We sat silent for a while, then Helga nodded again. “Thanks for telling me. Now let's think about possible liars in this case.”
Good. “Anyone could be lying. Blunt might have been lying to Nagy, Nagy might have been lying to us, Zee might have been lying about the kidnapping, Bonzo might have . . . No, I don't think Bonzo remembers how to lie. Who else is there? The Chief? Spitz? You? Me?”
“Bonzo's the kid up at the bar in Oak Bluffs, right? The one who tipped you off about the people in the guitar.”
“Right. I'll tell you who I believe. I believe Bonzo and I believe Zee and I believe the investigators on the case. I don't necessarily believe that Spitz, or you, or the Chief, for that matter, have told me everything you think or know, but I don't think you've lied to me. I don't know about Blunt or Nagy.”
“How about you? Have you lied to us?”
“That's for you to decide. I'm no problem to me, I'm only a problem for everybody else.”
“I don't know why you'd be lying to me.”
“I don't either.”
“I want to go with you to the bar in Oak Bluffs. You are going up there later tonight, aren't you?”
“Yes, but it's got nothing to do with your work. It has to do with Zee's kidnapping if it has anything to do with anything at all.”
“Nagy was right when he said it was an awful lot of coincidence that your friend got snatched just long enough for the necklace to get stolen and Blunt to get shot. Do you think Blunt was lying when he told Nagy that he stole the necklace?”
“Do you think Nagy was lying when he told us that story?”
“I don't know.”
“I don't know either. I'd like to talk to Spitz again and find out what he and Blunt and Nagy talked about that Sunday night.”
“I want to go with you tonight.”
“I don't think so.”
“If I don't go with you, I'll go alone. Then there'll be you watching for the guitar people and me watching you. We can have a parade.”
“You're a tough customer, Johanson.”
“Call me Helga.”
I gave up. “Well, we can't go dressed like this. We'd stick out like sore thumbs. We need some Fireside clothes.” I eyed her. She and Zee were about the same size. “I've got some clothes you can wear, at my place. We can change there.”
“Gosh, this is getting exciting. I get to wear your girlfriend's clothes! Is this kinky, or what?”
“Kinky, shminky. We just won't tell Zee. Get out your wallet.”
She waved for the waitress, paid up, and got a receipt for her expense account. “Lead the way,” she said.
She liked my house. Everybody likes my house. I found a shirt and jeans belonging to Zee and gave them to Helga. Zee's clamming sneakers were a half-size too small, so Helga would have to wear her own low heels. We changed in separate rooms. I felt a lot better in sandals, shorts, and a tee shirt than in my yachtsman-ashore duds. Helga took her hair down and let it fall straight to her shoulders.

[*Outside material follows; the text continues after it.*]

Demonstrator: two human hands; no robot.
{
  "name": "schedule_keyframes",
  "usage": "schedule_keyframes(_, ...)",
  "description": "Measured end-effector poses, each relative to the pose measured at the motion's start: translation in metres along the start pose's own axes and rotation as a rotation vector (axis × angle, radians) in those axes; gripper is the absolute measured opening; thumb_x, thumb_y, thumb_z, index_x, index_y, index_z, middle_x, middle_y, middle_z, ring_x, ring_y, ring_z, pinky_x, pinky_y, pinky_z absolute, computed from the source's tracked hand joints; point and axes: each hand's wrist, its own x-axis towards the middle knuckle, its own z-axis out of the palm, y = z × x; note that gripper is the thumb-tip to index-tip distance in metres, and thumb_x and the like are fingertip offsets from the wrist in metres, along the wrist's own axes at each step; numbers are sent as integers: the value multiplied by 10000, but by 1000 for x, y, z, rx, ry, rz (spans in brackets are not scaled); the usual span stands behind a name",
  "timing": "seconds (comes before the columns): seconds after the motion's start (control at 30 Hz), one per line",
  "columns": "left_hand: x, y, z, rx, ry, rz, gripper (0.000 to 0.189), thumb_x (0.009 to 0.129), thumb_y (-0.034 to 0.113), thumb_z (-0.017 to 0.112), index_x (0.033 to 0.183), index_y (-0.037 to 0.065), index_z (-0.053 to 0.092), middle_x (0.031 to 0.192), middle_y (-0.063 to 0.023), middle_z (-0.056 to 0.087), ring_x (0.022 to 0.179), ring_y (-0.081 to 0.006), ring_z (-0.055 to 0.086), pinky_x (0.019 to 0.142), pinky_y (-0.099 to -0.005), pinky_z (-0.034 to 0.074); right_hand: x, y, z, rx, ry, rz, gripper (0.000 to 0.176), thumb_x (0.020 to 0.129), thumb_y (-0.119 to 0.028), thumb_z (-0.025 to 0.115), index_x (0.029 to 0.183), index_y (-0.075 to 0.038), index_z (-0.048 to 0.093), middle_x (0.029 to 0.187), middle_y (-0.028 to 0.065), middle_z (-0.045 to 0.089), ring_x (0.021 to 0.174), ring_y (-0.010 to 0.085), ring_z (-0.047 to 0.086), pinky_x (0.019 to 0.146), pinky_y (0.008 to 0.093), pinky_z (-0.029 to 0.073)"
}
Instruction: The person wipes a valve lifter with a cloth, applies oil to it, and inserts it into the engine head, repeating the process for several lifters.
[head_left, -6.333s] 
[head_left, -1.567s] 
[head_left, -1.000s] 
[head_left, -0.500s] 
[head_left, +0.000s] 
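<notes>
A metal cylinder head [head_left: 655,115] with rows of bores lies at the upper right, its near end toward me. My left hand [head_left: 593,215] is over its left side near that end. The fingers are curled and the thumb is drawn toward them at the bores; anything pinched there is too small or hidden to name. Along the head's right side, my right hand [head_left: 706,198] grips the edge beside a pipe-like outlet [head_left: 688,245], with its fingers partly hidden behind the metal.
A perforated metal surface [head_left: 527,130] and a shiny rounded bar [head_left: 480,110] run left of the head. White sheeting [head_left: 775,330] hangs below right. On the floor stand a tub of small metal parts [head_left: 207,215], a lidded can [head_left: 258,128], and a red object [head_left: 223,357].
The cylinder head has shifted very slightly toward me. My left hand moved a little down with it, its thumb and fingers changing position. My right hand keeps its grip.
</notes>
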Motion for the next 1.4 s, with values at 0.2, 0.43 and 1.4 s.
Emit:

She now looked about twenty-one.
“Make sure you take your ID,” I said, “or it may be a dry night.”
We drove to Oak Bluffs. I parked down by the Reliable Market, and we went into the Fireside. It was a Thursday night and the crowd wasn't quite what it would be on a weekend, but the blast of sound from the jukebox and the smells of drink and smoke were about the same. We found a couple of stools at the bar, and the bartender never batted an eye when Helga ordered a Cognac. I got a Sam Adams, America's best bottled beer. I looked around for Bonzo, but didn't see him.
After a while Bonzo came out of the men's room and saw me. In the Fireside, the men's room is identified by a stencil of a little boy trying to button his pants. The ladies' room is identified by a stencil of a little girl pulling up her panties. The Fireside is nothing if not chic. Bonzo came right over.